Fig. 5 shows the exemplary frames of the reconstructed videos, which validates that KH-CVS is capable of providing higher visual quality with more fine details. The baseline models GAP-TV results suffer from strong noise and the PnP-FFDNet produces unpleasant artifacts. Among the countpart methods, the state-of-the-art algorithm RevSCI shows the best performance, yet the details in the reconstruction are relatively blurry and distorted (like the characters in scene Road-sign and Vehicle). In the basic E2E-CNN-16 model of KH-CVS, Details are also blurred out, but rough outlines are reserved. By fusion of the information from the key frames, the details can be well compensated to obtain high-quality reconstructions.

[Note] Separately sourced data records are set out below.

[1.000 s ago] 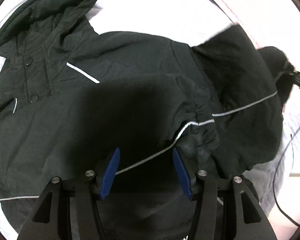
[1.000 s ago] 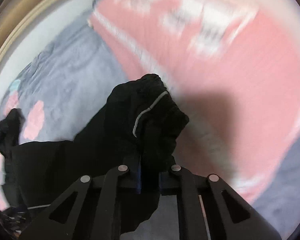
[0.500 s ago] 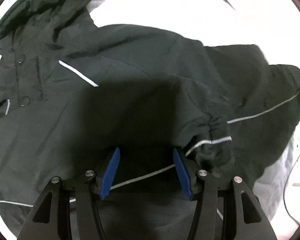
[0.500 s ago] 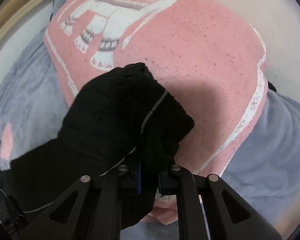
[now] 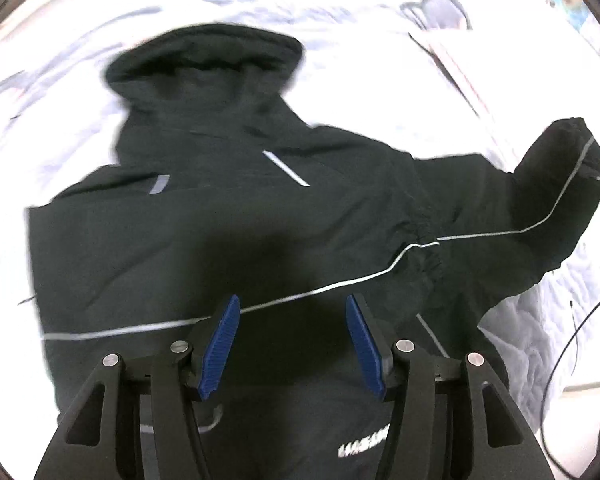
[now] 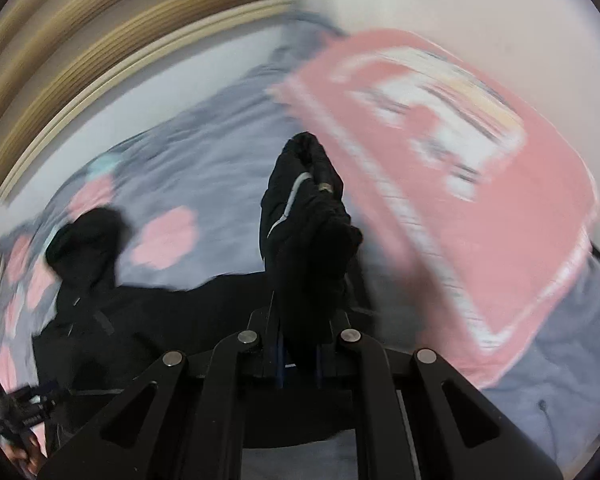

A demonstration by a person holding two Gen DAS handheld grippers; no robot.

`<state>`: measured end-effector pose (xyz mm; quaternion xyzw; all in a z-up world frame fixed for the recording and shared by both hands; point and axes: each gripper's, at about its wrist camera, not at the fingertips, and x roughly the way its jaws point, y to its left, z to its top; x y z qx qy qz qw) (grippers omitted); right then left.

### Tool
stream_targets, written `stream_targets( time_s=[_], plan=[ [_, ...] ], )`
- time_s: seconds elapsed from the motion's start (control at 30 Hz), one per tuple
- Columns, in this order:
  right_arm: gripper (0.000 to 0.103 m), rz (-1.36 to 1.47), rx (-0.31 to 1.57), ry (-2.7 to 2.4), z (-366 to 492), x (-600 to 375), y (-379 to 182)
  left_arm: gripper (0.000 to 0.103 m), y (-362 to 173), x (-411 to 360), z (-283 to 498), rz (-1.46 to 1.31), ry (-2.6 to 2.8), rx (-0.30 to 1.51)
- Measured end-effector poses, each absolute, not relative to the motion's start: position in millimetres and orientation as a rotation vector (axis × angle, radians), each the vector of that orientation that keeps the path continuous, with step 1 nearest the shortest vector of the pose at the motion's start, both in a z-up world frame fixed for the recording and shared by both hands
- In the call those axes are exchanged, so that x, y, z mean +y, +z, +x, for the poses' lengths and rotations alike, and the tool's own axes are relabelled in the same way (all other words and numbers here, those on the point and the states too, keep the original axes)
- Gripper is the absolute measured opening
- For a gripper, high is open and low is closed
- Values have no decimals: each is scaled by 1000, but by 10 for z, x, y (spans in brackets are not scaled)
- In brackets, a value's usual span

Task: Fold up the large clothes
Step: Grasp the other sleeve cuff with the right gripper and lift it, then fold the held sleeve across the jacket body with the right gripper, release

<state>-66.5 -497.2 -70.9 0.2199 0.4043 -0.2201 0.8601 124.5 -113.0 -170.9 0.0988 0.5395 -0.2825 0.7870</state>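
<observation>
A black hooded jacket (image 5: 220, 240) with thin reflective stripes lies spread on the bed, hood (image 5: 204, 68) at the far end. One sleeve lies folded across its front, with the gathered cuff (image 5: 424, 248) at the middle right. My left gripper (image 5: 292, 344) hovers open above the jacket's lower front, nothing between its blue pads. The other sleeve (image 5: 540, 200) is stretched out to the right and lifted. My right gripper (image 6: 298, 360) is shut on that sleeve's cuff (image 6: 308, 220), which sticks up past the fingers. The jacket body (image 6: 120, 312) trails off to the left below it.
The bed has a grey cover with pink spots (image 6: 204, 160), which looks washed-out white in the left wrist view. A pink patterned blanket (image 6: 480, 200) lies to the right of the held sleeve. Pale wooden trim (image 6: 80, 40) runs behind the bed. A thin black cable (image 5: 572, 344) hangs at the right.
The left gripper has pulled up and back, so the whole jacket and hood now show. The right gripper has swung the held sleeve outward and up, away from the jacket body.
</observation>
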Motion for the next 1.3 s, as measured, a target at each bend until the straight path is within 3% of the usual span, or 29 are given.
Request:
stream_targets(
  time_s=[0.4,0.57,0.8,0.97,1.07,1.3],
  plan=[
    [12,273,938,-33,495,-2267,-564,57,-1533,343,927,78,-453,1126],
    [12,227,996,111,966,-1319,-860,56,-1522,861,976,58,-383,1129],
    [12,173,1213,176,1493,-528,-1867,56,-1649,1326,1188,-4,-289,1149],
    [22,199,1326,226,1661,-379,-2352,57,-1736,1357,1348,-48,-282,1155],
    [43,256,1337,339,1609,-477,-2257,56,-1798,1312,1463,-123,-370,1164],
    [54,289,1229,234,1036,-1412,-1818,57,-1985,910,1884,-245,-538,1220]
  ],
)
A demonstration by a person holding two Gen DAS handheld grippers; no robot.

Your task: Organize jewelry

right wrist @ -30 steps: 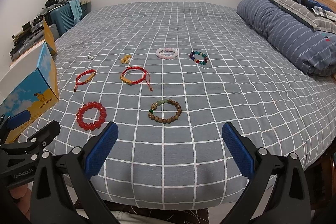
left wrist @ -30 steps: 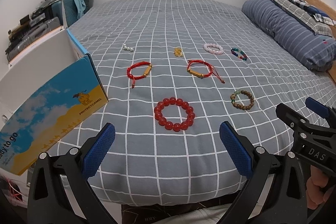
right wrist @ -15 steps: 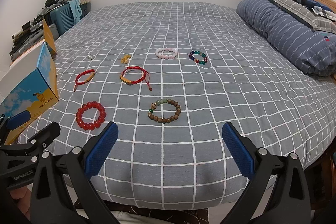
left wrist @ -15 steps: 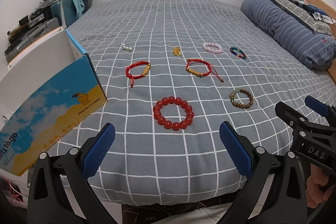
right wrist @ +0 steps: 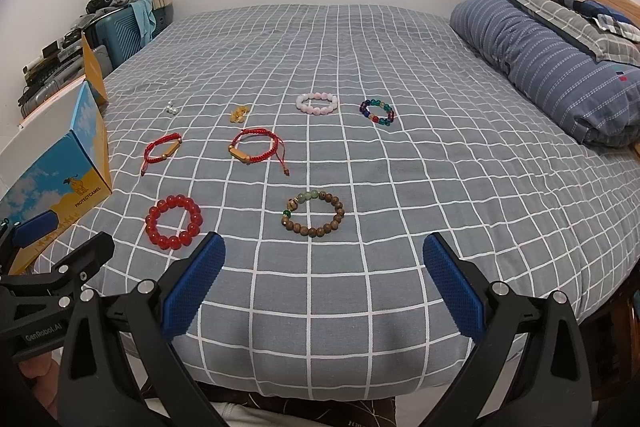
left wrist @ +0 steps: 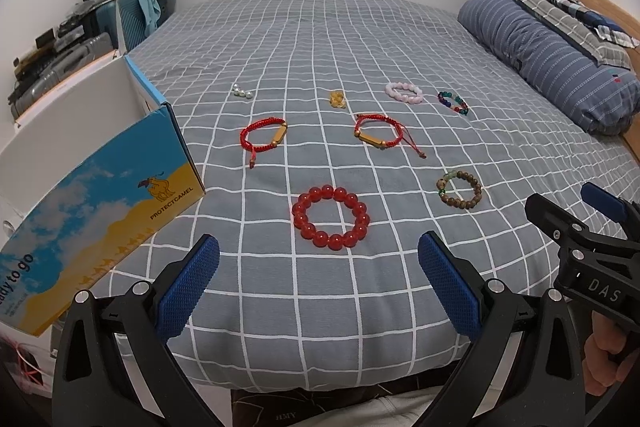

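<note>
Bed (left wrist: pixel 360 39) under a grey bedspread with a white grid, filling both views. Rolled blue striped duvet (left wrist: pixel 552 59) along its right edge. Open cardboard box (left wrist: pixel 100 195), printed with sky, sand and a camel, leaning at the bed's left edge. Left gripper (left wrist: pixel 319 275) and right gripper (right wrist: pixel 324 275) hovering above the bed's near edge, fingers spread wide apart, gripping nothing.

Jewelry scattered flat on the bedspread, pieces apart from one another. Nearest the left gripper: red bead bracelet (left wrist: pixel 331 222). To the right of that, wooden bead bracelet (right wrist: pixel 313 213) with a few green beads. Farther from the near edge: two red cord bracelets, left one (left wrist: pixel 263 138) closer to the box, right one (left wrist: pixel 380 135) with loose trailing cords. Farthest row, from the box side toward the duvet: white pearls (left wrist: pixel 241 92), small amber piece (left wrist: pixel 337 98), pink bead bracelet (right wrist: pixel 317 103), multicoloured bead bracelet (right wrist: pixel 377 111).
</note>
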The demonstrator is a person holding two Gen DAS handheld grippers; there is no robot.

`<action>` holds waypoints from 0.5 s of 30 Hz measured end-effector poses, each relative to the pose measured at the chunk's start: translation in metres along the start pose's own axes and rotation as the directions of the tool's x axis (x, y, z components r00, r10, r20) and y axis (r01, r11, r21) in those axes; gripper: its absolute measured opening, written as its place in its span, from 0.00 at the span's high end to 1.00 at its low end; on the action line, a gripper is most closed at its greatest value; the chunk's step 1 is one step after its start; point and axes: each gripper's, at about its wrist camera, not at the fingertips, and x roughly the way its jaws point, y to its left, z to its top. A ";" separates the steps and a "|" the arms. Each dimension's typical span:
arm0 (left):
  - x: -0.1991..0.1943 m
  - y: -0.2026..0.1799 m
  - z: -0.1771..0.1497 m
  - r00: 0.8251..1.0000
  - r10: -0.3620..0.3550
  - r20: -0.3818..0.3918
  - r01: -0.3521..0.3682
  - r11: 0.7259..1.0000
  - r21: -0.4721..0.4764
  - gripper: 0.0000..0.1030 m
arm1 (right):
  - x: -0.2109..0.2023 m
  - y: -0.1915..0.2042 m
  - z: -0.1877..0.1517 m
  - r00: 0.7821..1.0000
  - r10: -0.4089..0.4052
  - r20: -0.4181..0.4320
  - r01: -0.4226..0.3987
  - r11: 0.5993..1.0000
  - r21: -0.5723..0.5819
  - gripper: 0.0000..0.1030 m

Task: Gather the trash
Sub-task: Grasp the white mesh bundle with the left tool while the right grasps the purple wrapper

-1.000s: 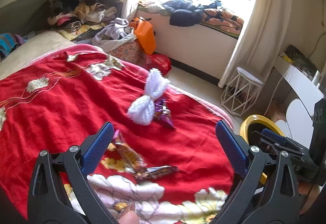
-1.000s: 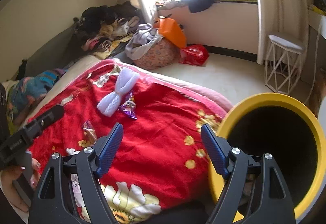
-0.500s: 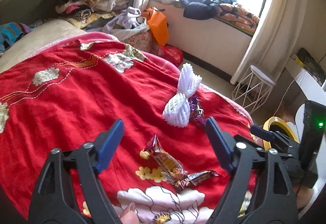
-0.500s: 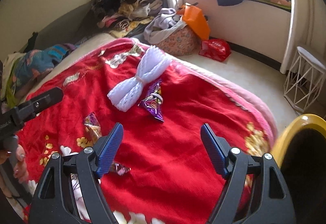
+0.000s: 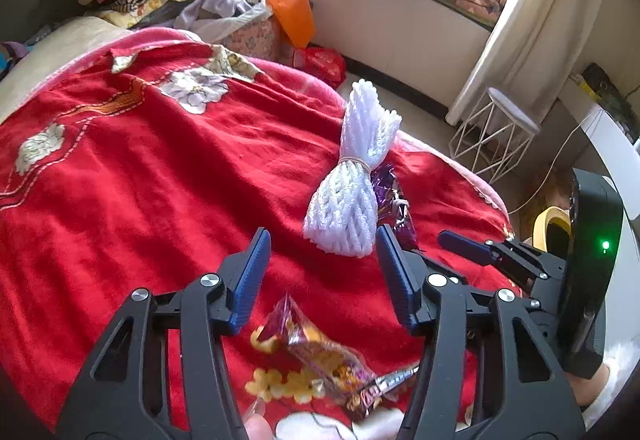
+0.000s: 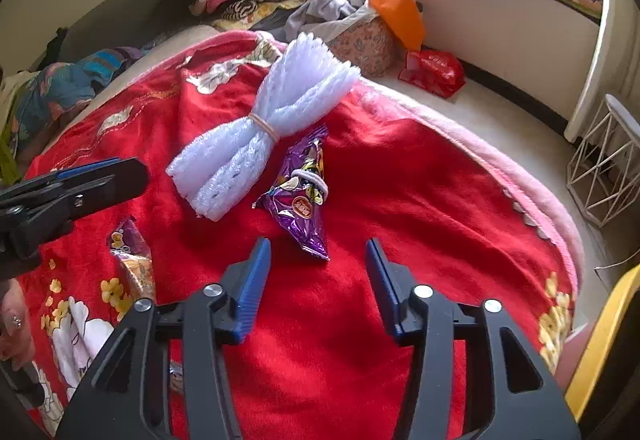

To quantitatively evaluate reconstruction quality, multiple metrics are used, including widely-used peak signal to noise ratio (PSNR) [49], structural similarity index measure (SSIM) [49]. In addition to these classic metrics, the learned perceptual image patch similarity (LPIPS) [50] is also used to evaluate perceptual visual quality, which is calculated in the deep feature space as perceptual distance. Note that a lower LPIPS means the reconstructions are more similar to the ground-truths. Since the key frames are identical to their corresponding ground-truth frames in the simulation, metrics are calculated only on the reconstructed frames to prevent privilege of KH-CVS. Quantitative results are summarized in Tab. 1. It can be observed that the proposed KH-CVS achieves 1.05 dB improvement in PSNR and 0.0236 in SSIM on average, compared to the best results of counterparts, i.e., RevSCI. KH-CVS reduces the averaged LPIPS to about half of RevSCI, which reveals that the KH-CVS reconstruction frames are perceptually more closed to the ground-truth frames. It is also worth mentioning that, compared to its basic SCI model E2E-CNN-16, KH-CVS boosts PSNR by 5.11 dB and SSIM by 0.1416, and decreases LPIPS to about only 17.8% of itself, which shows that the information from the key frames can help significantly improve the performance of the basic SCI model.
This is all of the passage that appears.